Transforming the graph of functions

Depending on how you learned (or even worse, you didn't learn at all!) functions at school, the graphs of functions can impose a certain degree of challenge. When we are solving equations we are mostly doing calculations without thinking on the graphical representation. By combining the graphical visualization with simple arithmetic operations we can have a better understanding of the problems.

The textbooks that I know don't do much regarding translation of functions. They just throw a list of properties and their relationship with the graphs moving around, but I felt that the concept of composite function was required to avoid confusion with the minus sign and the confusion between changing the function's value (the image) and the function's argument.

I'm mentioning linear algebra in some parts because there are some concepts from linear algebra that help to understand what is happening with functions when we transform their graphs with some operations. Often teachers of calculus mention that to multiply a function by a constant is a "linear operation or transformation" without any further explanations. Linear in here means that the deformation that you perform to a function is constant. It doesn't "destroy" the graph in the sense of bending lines or straightening curves. Non-linear means that the factor of deformation is non-constant. The function loses its original shape and proportions.

Translating the graph up / down

(Not to scale)

Take the function [math]\displaystyle{ f(x) = x^2 }[/math] for example. We want the graph to move upwards. What do we do? We add some [math]\displaystyle{ n }[/math] to the function. To add [math]\displaystyle{ n }[/math] means that, for every [math]\displaystyle{ x^2 }[/math], we want this [math]\displaystyle{ x^2 + n }[/math]. We did not change the graph's curvature nor the function's codomain. What we did was to move up all [math]\displaystyle{ y }[/math] values by some [math]\displaystyle{ n }[/math] units. In fact, it was the image that has been changed. For two variables it's the same idea. Change addition to subtraction and we move the graph down.

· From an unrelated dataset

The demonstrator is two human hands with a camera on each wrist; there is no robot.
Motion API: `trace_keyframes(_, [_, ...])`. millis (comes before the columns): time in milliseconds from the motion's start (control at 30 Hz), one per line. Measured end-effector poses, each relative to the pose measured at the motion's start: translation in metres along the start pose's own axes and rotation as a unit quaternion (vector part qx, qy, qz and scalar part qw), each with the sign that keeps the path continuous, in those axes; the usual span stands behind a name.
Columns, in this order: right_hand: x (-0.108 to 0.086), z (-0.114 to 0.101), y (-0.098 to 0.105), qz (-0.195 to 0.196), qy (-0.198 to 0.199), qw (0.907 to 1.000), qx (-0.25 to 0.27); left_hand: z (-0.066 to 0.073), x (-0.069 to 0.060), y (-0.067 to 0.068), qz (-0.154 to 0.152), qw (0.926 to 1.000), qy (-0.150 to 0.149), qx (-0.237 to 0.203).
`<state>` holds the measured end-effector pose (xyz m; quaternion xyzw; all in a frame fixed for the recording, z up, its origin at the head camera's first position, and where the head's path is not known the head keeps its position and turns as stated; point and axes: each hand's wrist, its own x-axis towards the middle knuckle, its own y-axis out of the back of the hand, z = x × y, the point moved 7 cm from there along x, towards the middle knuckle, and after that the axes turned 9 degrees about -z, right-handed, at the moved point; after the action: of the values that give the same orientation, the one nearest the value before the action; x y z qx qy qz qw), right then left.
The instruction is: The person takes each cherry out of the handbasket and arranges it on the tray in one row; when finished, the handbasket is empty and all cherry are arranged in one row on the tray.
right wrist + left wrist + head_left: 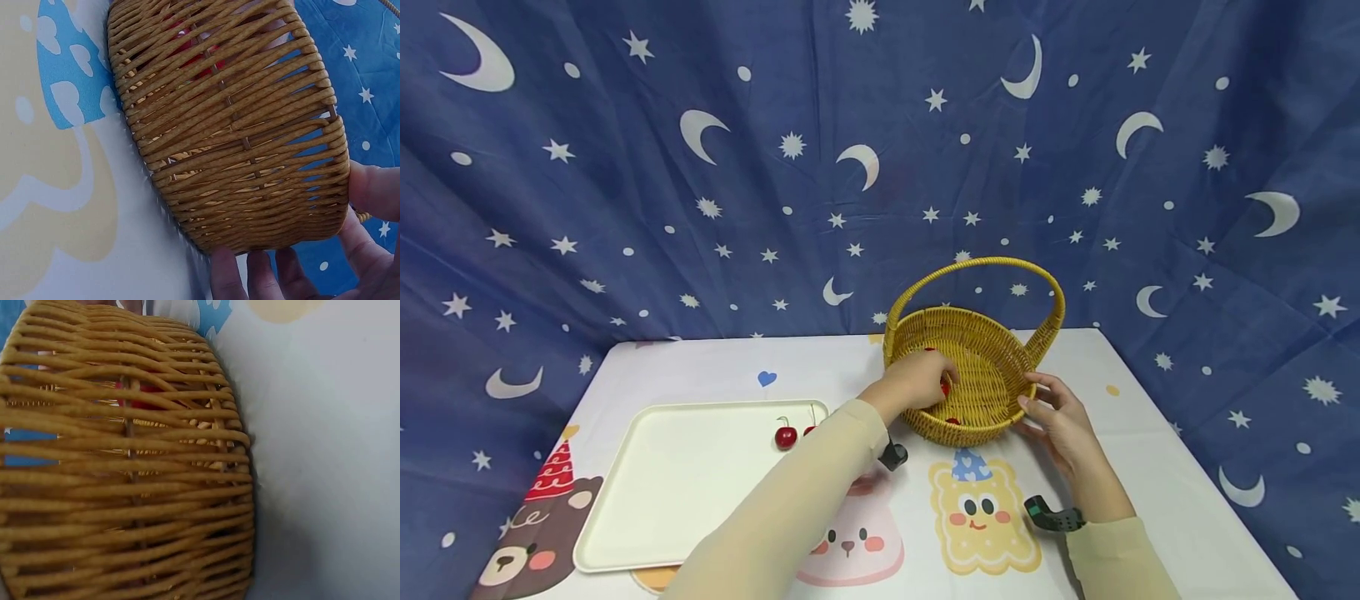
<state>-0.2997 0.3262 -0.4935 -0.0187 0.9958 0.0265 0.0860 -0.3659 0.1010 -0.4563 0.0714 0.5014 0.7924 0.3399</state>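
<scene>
A yellow-brown wicker basket with a tall arched handle stands at the right of the table. My left hand reaches over its near left rim, fingers curled around a red cherry inside. More red shows behind that hand, and another cherry lies by the near wall. My right hand grips the basket's right rim, thumb on top and fingers against the outside. In the left wrist view the woven wall hides the left fingers. Red shows through the weave in the right wrist view.
A cream tray lies on the left of the table, with a cherry and part of another cherry at its right side. My left forearm crosses the tray's right edge. A blue star-and-moon curtain hangs behind the table.
</scene>
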Motion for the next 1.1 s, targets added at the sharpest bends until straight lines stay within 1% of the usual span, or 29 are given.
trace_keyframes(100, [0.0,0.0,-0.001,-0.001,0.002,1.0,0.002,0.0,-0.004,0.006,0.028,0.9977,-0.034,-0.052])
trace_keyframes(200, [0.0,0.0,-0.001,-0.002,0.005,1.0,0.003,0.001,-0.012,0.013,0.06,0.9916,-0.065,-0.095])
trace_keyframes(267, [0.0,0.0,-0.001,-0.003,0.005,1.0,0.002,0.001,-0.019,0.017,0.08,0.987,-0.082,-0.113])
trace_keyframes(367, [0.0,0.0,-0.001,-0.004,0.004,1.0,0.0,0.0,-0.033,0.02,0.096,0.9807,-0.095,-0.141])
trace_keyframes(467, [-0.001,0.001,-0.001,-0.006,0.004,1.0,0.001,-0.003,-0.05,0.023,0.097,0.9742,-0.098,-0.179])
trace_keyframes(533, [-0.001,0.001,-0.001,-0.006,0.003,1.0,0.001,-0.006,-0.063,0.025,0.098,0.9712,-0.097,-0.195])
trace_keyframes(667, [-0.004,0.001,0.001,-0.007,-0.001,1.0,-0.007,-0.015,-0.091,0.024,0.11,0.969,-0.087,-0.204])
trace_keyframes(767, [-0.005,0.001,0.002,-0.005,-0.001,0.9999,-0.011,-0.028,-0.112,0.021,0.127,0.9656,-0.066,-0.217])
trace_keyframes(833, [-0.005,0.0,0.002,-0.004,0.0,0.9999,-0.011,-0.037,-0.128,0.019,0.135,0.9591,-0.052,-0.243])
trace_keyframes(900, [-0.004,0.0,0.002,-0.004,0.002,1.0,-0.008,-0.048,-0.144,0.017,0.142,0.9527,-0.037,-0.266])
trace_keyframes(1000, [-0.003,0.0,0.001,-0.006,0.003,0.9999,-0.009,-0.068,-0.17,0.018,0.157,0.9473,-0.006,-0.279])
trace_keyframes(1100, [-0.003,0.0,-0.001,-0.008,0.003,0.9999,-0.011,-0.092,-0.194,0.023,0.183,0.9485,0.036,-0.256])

Reflecting the graph vertically

(Not to scale)

If we multiply every [math]\displaystyle{ f(x) }[/math] by -1 the function is essentially flipped upside down. Points at which [math]\displaystyle{ f }[/math] is negative are reflected to positive and vice-versa. When one function is composed (nested) in a modulus, every negative value of [math]\displaystyle{ f }[/math] is reflected to a positive one. That's why the graphs exhibits a "mirrored" behaviour. For two variables, to multiply [math]\displaystyle{ f(x,y) }[/math] by -1 has the same effect of flipping the graph upside down.

Deforming the graph

(Not to scale)

Now what about deforming the graph? We want to stretch / squeeze / shrink / enlarge it. Let's multiply the function by [math]\displaystyle{ n }[/math]. What's the difference between [math]\displaystyle{ nf(x) }[/math] and [math]\displaystyle{ f(nx) \ ? }[/math] In the first case we are making the function grow faster, [math]\displaystyle{ nf(x) \gt f(x) }[/math] for all [math]\displaystyle{ n \gt 1 }[/math] and all [math]\displaystyle{ f(x) \gt 0 }[/math] (careful with the conditions!). In the second case (careful with [math]\displaystyle{ nx^2 \neq (nx)^2 }[/math]!) we are also making the function grow faster, but at the same time we are messing with its argument as well. What happens if [math]\displaystyle{ 0 \lt n \lt 1 ? }[/math] For [math]\displaystyle{ \frac{1}{2}f(x) = \frac{1}{2}(x^2) }[/math] we are "slowing down" the speed at which the function grows. For [math]\displaystyle{ f \left(\frac{1}{2}x \right) = \left(\frac{1}{2}x \right)^2 }[/math] we are also decreasing the function's growth rate. Unfortunately I can't show an animation here, but as the constant gets closer to zero, we are "flattening" the parabola. When the sign inverts, the graph also inverts. For two variables we can deform the graph along one variable or both at the same time. However, to multiply the function by a constant is going to multiply both variables at the same time in this case. Remember, the [math]\displaystyle{ z }[/math] is dependant on each pair [math]\displaystyle{ (x,y) }[/math]. Note: in cases where [math]\displaystyle{ nf(x) = f(nx) }[/math] is true, this is one of the properties of a linear transformation in linear algebra. For two or more variables there is something called homogeneous function that I'm not going to discuss in this page.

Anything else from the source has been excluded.